§ **STORED DATA**
┌──
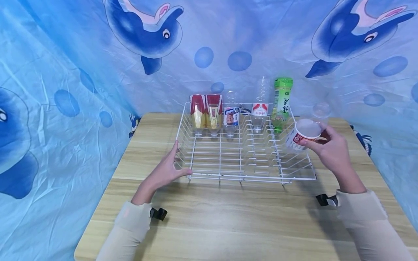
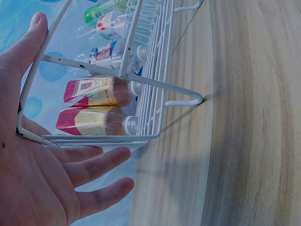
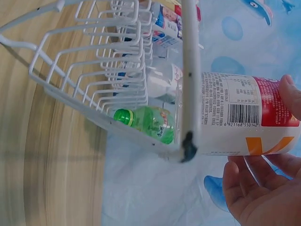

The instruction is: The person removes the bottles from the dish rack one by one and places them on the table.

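Observation:
My right hand (image 1: 333,148) holds a bottle with a white and red wrapper (image 1: 302,137), thumb on one side and fingers on the other. Its round pale end tilts up over the right side of a white wire rack (image 1: 230,177). In the right wrist view, the wrapper (image 3: 230,115) shows a barcode beside the rack's rim. My left hand (image 1: 164,168) rests against the rack's front left corner, thumb at the front rim and fingers fairly straight along the outside. Inside the rack, two red-and-yellow bottles (image 1: 213,112) stand neck down at the back left.
Along the rack's back also stand a blue-labelled clear bottle (image 1: 231,116), a red-and-white-labelled clear bottle (image 1: 259,110) and a green bottle (image 1: 281,103). A clear rounded plastic piece (image 1: 321,110) shows behind my right hand. The wooden table (image 1: 222,221) meets a blue dolphin-print cloth (image 1: 222,32).

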A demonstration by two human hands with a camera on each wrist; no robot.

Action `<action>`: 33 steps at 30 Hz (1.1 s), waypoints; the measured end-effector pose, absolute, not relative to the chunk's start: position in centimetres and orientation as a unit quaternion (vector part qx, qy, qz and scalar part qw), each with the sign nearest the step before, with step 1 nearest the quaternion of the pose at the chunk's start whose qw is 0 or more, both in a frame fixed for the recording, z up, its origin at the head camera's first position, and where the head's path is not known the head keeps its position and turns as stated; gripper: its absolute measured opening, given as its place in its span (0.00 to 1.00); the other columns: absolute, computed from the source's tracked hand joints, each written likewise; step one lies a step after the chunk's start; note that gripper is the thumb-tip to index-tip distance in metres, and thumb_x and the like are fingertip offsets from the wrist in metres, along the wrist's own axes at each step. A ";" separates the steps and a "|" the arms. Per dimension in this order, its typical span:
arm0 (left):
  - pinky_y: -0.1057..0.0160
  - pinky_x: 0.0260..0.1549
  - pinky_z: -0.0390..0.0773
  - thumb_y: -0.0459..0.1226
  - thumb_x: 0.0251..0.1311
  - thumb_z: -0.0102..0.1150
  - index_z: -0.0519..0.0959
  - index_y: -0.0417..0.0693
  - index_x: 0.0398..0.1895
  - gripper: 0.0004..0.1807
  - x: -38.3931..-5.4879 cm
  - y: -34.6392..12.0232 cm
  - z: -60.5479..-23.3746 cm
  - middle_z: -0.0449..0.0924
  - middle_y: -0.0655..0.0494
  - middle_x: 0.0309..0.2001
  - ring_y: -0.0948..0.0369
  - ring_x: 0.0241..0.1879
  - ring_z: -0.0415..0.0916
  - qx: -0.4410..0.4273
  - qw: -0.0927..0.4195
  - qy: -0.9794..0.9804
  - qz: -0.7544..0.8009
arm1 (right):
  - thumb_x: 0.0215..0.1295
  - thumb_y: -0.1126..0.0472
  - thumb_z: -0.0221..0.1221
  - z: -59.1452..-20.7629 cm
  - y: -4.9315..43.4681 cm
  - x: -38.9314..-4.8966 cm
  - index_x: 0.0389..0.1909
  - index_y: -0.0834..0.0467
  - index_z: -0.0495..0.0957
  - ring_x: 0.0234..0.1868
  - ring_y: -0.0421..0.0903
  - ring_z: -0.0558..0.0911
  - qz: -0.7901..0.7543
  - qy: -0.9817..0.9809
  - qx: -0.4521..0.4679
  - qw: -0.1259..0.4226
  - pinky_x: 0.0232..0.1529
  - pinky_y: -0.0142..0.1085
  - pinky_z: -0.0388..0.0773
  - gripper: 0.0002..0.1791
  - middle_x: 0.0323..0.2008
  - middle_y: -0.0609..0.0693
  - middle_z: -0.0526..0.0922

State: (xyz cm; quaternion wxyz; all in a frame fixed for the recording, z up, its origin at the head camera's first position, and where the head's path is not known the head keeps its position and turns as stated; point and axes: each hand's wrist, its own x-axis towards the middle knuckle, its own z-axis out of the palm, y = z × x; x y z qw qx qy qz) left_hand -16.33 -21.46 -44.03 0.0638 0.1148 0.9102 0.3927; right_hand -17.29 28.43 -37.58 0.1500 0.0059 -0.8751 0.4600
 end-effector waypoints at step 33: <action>0.41 0.56 0.66 0.65 0.42 0.67 0.26 0.63 0.74 0.68 -16.4 -21.4 -43.7 0.46 0.43 0.73 0.47 0.61 0.64 0.104 0.081 0.910 0.392 | 0.53 0.53 0.70 -38.0 31.2 -17.8 0.66 0.54 0.66 0.46 0.42 0.73 0.440 -0.877 -0.060 0.186 0.34 0.16 0.71 0.39 0.51 0.50 0.71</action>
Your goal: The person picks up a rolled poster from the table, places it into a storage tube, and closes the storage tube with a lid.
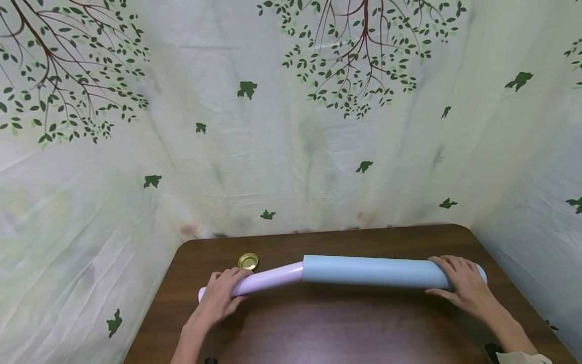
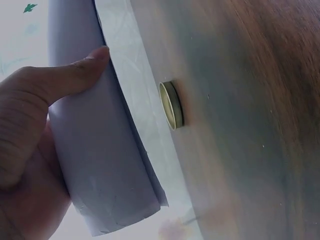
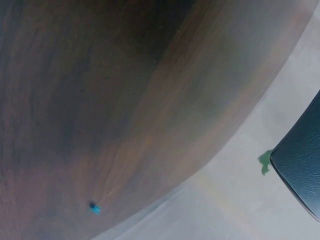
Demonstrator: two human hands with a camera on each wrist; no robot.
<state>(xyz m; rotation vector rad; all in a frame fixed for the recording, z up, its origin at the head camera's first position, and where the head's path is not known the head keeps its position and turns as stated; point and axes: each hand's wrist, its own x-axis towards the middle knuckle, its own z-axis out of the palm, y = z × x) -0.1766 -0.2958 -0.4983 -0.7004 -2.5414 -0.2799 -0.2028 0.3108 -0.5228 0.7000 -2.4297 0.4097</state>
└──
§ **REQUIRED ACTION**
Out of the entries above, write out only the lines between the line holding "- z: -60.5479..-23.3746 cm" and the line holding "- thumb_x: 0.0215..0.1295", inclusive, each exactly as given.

§ **YOUR SOLUTION**
  - z: -60.5479..-23.3746 cm
  - middle_z: -0.0449..0.0924
  - middle_y: -0.0655..0.0494
  - middle_x: 0.0309..0.2001
  - ring_y: -0.0948..0.0369
  - ring_x: 0.0241..0.1879
  - ring_z: -0.0415..0.0916
  - qx: -0.4410..0.4273
  - qw: -0.0927..0.4195
  - qy: -0.9794..0.9804
  - qz: -0.7544..0.8009
arm1 (right):
  - thumb_x: 0.0215..0.1295

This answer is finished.